This poem is a politely barbed (pun intended) attack on political idiocy and economic illiteracy in the UK—wrapped in the deliciously deceptive packaging of a fruit crumble. The “blackberries” are a stand-in for sugary soundbites and populist promises, while the brambles represent the unchecked growth of bad policy, ideological thuggery, and wilful ignorance that chokes out reason and truth.
The crescendo of “Faster faster / Wider wider / Taller taller / Stronger stronger” mocks the hollow momentum of such movements, all thorns and no substance, until we arrive at the poetic equivalent of a national faceplant: “There will blood / There will be blindness / There will be blight.” That’s not just horticulture—it’s political horticarnage.
Now, am I perhaps over-pruning the metaphor here, projecting too much of one’s own bias onto the poem?

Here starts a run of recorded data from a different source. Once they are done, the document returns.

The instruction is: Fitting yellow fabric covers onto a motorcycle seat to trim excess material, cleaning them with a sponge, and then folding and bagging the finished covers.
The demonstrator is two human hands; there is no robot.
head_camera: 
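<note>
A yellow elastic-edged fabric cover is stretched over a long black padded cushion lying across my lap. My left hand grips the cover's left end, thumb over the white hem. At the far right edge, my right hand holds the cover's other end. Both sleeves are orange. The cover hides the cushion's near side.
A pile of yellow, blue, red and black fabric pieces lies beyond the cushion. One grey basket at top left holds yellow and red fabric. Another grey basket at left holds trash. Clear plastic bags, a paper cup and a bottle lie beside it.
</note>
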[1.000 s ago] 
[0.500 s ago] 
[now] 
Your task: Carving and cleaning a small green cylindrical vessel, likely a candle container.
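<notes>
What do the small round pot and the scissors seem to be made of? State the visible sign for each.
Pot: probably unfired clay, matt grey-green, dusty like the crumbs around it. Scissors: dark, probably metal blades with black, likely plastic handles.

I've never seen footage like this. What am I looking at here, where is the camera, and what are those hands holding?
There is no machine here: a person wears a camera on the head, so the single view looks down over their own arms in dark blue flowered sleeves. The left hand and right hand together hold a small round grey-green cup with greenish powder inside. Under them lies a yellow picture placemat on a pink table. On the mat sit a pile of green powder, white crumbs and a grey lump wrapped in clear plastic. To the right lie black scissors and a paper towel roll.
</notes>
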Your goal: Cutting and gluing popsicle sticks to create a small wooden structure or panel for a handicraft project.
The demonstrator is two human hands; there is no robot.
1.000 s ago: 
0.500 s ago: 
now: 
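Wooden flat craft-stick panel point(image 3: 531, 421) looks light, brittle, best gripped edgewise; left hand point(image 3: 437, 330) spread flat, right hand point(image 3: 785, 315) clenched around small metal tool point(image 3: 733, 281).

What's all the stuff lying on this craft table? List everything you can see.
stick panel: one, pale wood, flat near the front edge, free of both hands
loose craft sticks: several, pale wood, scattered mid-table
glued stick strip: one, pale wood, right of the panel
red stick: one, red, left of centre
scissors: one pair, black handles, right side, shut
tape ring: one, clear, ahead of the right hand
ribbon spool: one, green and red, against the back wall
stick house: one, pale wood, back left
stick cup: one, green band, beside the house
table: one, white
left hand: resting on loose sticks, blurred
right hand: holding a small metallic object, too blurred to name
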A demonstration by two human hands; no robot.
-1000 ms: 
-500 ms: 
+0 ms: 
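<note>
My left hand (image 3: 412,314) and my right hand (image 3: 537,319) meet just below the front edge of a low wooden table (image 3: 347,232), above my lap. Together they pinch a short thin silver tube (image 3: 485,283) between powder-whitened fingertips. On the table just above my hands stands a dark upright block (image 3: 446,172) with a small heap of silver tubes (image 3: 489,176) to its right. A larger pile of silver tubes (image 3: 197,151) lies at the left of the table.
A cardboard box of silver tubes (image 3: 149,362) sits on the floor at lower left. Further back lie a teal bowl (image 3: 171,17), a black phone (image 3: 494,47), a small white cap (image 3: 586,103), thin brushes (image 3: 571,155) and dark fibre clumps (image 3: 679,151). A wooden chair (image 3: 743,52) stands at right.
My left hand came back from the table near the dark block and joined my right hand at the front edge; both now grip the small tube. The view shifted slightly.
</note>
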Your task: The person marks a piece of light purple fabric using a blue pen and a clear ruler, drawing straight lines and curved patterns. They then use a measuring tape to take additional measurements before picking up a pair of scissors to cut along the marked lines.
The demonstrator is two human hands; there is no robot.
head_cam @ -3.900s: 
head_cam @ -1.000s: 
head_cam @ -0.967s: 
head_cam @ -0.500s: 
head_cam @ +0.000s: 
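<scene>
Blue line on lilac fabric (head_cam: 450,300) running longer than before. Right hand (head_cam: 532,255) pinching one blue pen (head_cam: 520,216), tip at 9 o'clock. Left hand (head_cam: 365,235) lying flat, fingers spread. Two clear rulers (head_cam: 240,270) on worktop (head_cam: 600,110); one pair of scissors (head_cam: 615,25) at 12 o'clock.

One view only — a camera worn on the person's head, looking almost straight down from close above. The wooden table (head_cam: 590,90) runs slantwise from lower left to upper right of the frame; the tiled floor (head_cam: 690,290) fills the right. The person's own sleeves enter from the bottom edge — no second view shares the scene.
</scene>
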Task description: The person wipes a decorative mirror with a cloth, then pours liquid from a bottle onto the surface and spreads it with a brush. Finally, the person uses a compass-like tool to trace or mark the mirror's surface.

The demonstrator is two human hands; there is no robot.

Probably. But that’s the fun of satire—it thrives on exaggeration, like a hedge left to grow wild. And besides, anyone who tells you politics and pudding don’t mix clearly hasn’t read Orwell.
As for the ending—¡No Pasarán!—absolutely, 100% agree. Sometimes, a line just lands, full stop. But how about a home-grown variant with just as much spine and secateurs-ready spirit:
“Not on our patch.”
Much to agree with, which is why I published it.